True! I wish you all the best !

Sallyingforth · 19/06/2012 09:39

Insurers will do anything to avoid paying out. A relative of mine tripped over a kerb in Spain and broke a hip. Cost a fortune to get her home. Insurers wouldn't pay a penny because GP's records said she had osteoporosis.

Mosman · 19/06/2012 09:44

I can believe it.
At the end of the day it won't be me paying, it won't be Dh because we haven't got it so what can they do. I'm sure she can set up a payment plan with the hospital if she ends up in that position, it isn't my problem is it.

OP posts:
Flisspaps · 19/06/2012 09:46

If she turns on the tears again it will be. If you can't say no now, how on earth are you going to say no if she's in hospital needing treatment and can't pay?!

Mosman · 19/06/2012 09:49

That'll be fairly simple we can't pay for it, they won't leave her on the road side they will treat her and then sort the bill out with her later if the insurance doesn't cover it but for £800 it really ought to

OP posts:
Chubfuddler · 19/06/2012 09:53

Private health insurance won't cover her to travel. This whole thing seems completely arse backwards. Your real problem is your husband who expects you to deal with his mother.

Sallyingforth · 19/06/2012 09:55

I think that's being unduly optimistic.

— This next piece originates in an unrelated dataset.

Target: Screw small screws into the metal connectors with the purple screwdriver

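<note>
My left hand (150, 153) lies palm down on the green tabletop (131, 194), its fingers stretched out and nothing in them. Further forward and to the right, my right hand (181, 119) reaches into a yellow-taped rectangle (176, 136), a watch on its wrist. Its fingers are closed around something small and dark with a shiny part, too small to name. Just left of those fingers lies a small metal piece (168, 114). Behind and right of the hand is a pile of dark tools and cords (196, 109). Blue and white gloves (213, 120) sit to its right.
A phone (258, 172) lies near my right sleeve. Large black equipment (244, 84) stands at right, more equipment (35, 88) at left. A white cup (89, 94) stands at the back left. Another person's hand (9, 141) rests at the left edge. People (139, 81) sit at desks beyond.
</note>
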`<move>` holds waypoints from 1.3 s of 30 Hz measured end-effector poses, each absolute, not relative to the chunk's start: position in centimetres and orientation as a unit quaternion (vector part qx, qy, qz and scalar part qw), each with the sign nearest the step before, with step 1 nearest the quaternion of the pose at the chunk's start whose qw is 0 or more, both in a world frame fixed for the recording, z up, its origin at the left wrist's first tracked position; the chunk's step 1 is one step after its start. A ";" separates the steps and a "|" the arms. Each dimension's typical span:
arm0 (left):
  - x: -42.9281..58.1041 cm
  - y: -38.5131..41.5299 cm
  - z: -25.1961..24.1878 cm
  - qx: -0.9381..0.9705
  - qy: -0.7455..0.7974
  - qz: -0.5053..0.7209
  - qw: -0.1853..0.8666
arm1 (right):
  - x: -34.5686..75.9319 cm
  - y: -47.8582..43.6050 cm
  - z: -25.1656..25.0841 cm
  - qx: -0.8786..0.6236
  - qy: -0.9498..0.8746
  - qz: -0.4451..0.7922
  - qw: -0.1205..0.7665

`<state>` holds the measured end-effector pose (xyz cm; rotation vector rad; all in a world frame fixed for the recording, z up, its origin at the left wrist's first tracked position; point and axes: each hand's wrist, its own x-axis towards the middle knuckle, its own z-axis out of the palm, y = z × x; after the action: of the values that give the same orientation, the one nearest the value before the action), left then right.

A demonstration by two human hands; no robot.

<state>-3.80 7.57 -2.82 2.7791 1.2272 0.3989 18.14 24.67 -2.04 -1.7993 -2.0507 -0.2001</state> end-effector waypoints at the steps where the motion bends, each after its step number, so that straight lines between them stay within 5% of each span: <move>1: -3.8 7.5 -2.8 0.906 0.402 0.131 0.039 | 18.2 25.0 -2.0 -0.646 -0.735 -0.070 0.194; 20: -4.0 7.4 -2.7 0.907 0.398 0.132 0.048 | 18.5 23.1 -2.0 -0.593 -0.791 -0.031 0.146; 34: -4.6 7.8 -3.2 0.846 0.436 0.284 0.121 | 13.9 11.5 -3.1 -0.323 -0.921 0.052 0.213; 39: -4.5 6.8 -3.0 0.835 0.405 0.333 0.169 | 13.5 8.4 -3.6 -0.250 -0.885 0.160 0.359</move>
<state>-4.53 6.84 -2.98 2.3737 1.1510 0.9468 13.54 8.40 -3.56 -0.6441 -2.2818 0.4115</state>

The insurers will be glad to take the £800 but they will have plenty of excuses when it comes to paying.

Mosman · 19/06/2012 10:00

No point in speculating until I've seen the documents but yes I agree.
Husband is on his final chance so if anything you'd think he would want as little additional pressure as possible but it'll be on his head if it all goes pear shaped.

OP posts:
trixymalixy · 19/06/2012 10:04

You have to remember when agreeing who will pay for what that she will still pretty much have the same fixed outgoings as she did in the uk to keep her house as she will need it to go back to. So still the same standing charges etc, her outgoings will only be reduced by the electricity/gas she is not using, plus she now has the additional cost of expat health insurance. You need to find a fair split. If it was my mum and she was doing free childcare for us and hadn't been overly keen on coming over in the first place I quite honestly wouldn't be asking her to pay a penny of contribution.